For the entries below, repeat exactly each line starting with the one that contains "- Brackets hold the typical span" and going on through the one that contains "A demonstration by", and no others.

+++ Study material

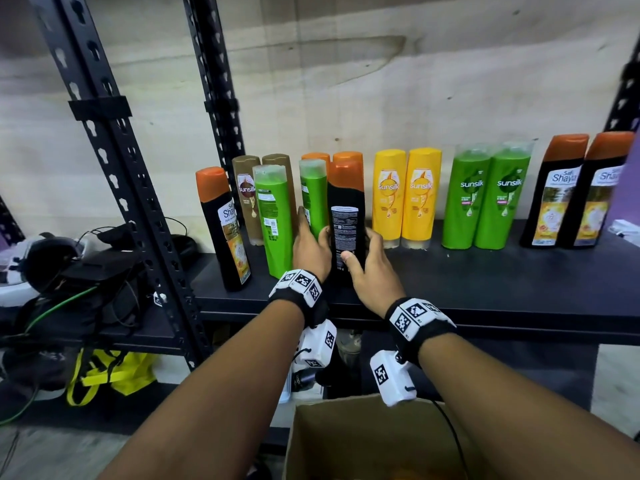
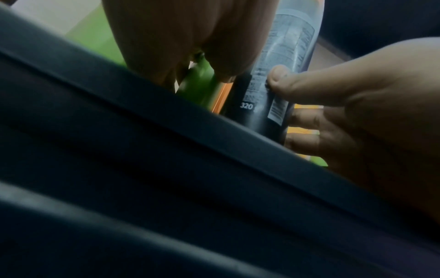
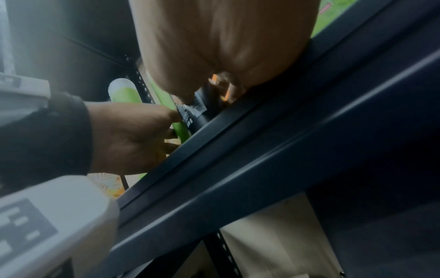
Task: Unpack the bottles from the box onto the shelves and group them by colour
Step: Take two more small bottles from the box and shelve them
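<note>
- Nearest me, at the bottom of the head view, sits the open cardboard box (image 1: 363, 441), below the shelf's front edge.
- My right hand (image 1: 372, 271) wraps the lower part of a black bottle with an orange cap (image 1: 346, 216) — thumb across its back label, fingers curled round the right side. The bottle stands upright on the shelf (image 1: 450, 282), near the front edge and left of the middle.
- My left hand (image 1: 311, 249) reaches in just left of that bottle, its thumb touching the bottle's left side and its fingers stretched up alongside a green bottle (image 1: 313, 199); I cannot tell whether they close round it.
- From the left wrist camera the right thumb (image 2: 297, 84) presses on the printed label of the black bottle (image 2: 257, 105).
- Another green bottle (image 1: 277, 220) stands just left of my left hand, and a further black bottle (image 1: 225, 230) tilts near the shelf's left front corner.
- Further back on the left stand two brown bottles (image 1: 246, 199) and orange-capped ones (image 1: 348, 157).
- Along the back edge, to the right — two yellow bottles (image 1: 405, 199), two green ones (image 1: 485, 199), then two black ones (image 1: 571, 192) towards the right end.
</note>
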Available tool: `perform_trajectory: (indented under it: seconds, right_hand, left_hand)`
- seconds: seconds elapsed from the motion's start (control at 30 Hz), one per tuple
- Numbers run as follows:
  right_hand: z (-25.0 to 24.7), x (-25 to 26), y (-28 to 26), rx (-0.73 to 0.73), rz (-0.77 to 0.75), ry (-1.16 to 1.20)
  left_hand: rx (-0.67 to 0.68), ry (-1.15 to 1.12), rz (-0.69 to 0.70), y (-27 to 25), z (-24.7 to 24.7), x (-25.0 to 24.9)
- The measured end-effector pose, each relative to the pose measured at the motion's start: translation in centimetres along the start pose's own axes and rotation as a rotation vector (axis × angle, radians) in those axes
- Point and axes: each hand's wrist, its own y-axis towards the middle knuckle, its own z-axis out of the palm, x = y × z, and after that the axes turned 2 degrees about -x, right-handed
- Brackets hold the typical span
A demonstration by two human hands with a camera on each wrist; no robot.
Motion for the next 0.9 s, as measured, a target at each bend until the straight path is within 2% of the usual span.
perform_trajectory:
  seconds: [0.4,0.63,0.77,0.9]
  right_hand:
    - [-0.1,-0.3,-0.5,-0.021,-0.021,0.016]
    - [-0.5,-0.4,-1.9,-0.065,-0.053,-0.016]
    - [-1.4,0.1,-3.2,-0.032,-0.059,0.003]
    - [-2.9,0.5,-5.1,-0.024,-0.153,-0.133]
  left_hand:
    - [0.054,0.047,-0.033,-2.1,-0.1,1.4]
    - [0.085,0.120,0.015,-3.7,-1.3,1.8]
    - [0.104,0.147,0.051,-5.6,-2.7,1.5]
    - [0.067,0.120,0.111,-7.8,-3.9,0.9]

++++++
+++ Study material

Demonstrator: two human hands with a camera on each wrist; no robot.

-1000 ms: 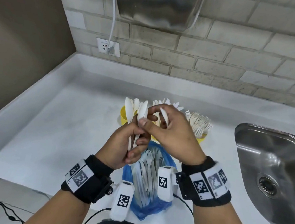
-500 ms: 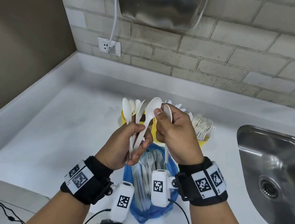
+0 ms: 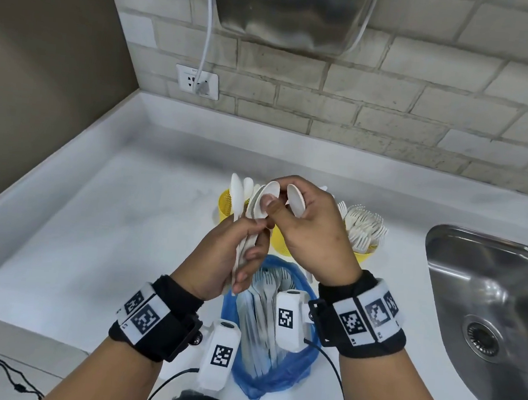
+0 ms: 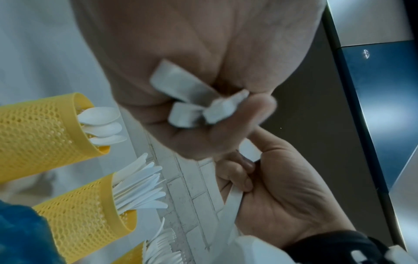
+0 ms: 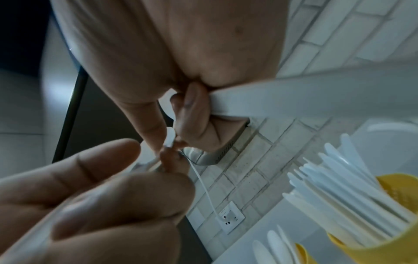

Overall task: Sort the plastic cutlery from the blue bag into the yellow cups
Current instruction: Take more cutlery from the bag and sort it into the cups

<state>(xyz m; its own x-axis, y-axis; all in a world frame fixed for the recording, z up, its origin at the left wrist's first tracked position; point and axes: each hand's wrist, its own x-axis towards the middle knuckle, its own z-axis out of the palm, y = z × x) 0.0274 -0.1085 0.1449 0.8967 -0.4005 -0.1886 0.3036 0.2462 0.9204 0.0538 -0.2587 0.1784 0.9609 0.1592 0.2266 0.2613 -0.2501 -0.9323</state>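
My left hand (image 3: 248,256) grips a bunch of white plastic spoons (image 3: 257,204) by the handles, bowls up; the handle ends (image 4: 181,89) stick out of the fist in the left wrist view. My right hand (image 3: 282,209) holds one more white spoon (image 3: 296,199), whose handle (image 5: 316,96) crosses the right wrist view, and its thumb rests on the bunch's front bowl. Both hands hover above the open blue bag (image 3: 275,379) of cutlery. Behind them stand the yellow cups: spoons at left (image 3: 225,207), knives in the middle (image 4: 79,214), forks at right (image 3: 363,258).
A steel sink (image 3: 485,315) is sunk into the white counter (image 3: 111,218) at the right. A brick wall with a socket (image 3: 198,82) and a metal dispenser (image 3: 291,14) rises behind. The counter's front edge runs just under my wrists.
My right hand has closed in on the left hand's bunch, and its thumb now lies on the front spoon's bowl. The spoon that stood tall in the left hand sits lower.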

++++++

### Response to this exercise
- Brackets hold the typical span
A demonstration by two human hands with a camera on each wrist; no robot.

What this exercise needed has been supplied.